Шейборн заметил, как напряглась ее левая рука, и понял, что она сжимает нож. Застывший взгляд, бусинки пота над верхней губой. Причина в страхе или воспоминаниях? Что в ней изменилось, почему теперь она готова легко сдаться, ведь раньше она с готовностью шла на риск?
Поразмышляв немного, Шейборн все взвесил и принял решение. Через сто ярдов он остановился и постучал условленным способом.
Открывший ему мужчина посторонился, пропуская их внутрь, и быстро закрыл дверь.
– Де ла Томбер предупредил, что вы можете прийти.
– Он здесь?
– Нет. Наведывался прошлым вечером, сказал, что вам может понадобиться комната. Вы с мальчишкой можете пройти в мансарду, я сейчас пришлю еду.
Он вложил в руку Шейборна ключ и удалился.
Они вошли и оказались в небольшом пространстве, изрезанном стропилами крыши, оконное стекло было таким грязным, что улицу внизу едва удалось разглядеть. Шейборн подумал и задернул занавеску.
– Останемся здесь, пока не выясним, что происходит. Я попрошу принести нам еще одежду.
Он прошел к двери и взялся за ручку.
– Ты уходишь? – Селеста вскинула бровь.
– Ненадолго. Не волнуйся, все будет хорошо.
Она села, раскинув руки в стороны, и стала похожа на якорь.
– Извини.
Она не сказала, за что просила прощения, но Шейборн и так знал.
– Поспи, – произнес он, скрывая раздражение. Хмурый взгляд уперся в стену, чтобы не видеть ее расстроенное лицо, – он не хотел быть добрым. Не медля, Шейборн вышел до того, как по ее щекам полились слезы.
Селеста проснулась уже ночью. Шейборн сидел в темноте у окна и разглядывал небо. На нем уже была другая одежда: белоснежная рубашка, плотные штаны и сапоги, начищенные до блеска. Она вскочила и попыталась определить время по положению луны. Не так поздно, как она решила сначала, кажется, около полуночи.
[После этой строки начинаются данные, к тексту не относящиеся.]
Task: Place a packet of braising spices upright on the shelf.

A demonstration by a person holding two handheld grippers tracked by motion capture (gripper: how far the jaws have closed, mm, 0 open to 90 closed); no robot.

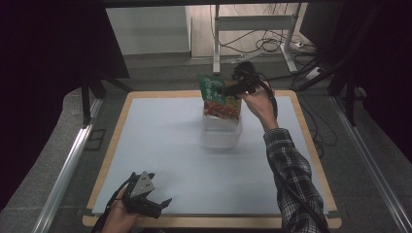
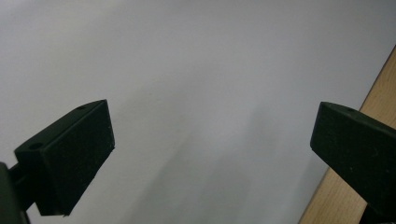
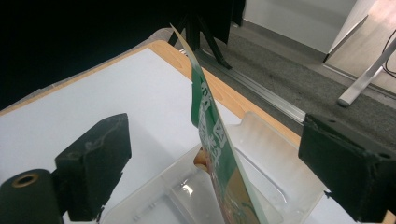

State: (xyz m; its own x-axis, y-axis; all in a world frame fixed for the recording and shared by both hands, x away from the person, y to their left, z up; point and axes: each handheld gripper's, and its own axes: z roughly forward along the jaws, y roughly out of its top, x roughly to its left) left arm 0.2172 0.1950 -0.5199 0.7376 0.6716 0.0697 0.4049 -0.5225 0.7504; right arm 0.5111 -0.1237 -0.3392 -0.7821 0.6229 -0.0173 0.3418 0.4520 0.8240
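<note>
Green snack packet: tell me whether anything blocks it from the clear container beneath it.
Nothing visible does. The green snack packet stands on edge between the open jaws of the right gripper, its lower end already inside the clear container.

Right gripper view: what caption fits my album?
Open tongs straddle a green snack packet standing in a clear plastic tub.

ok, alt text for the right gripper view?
A green snack packet stands on edge in a clear plastic container, between the wide-open jaws of the right claw, touching neither. Pale blue table mat and wooden table edge lie behind.
</note>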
Тишина этого района Парижа была ей непривычна.
Саммер заговорил так внезапно, что она вздрогнула.
– Они думают, что мы уже на другом берегу реки. По информации, которую мне удалось раздобыть, нас будут искать в кварталах у церкви Святого Ламберта.
– Этим сведениям можно верить?
– Да, судя по выложенному за них золоту.
– А де ла Томбер?
– Он должен меньше всего нас беспокоить.
– Ты знал его раньше, до приезда в Париж?
– В Итоне. Мы познакомились, когда его выбрали предметом для нападок те, кому надо было над кем-то издеваться; им не нравилось все, включая французский акцент. С тех пор мы стали друзьями.
– Он солдат, как и ты?
Саммер покачал головой.
– Он дипломат. Пытается играть за обе стороны одновременно и надеется преуспеть в обоих случаях. Я много лет назад советовал ему покончить с этим, но, по его словам, он… увяз. В Париже его семья и отец, полагаю, он пытается не допустить повторения прошлых событий, когда всех, у кого есть положение и деньги, вышвыривали из особняков и убивали. Или, по крайней мере, он желает быть предупрежденным об этом заранее, чтобы успеть спасти родных. Так бывает, что война сводится к защите собственных интересов и тех, кого любишь.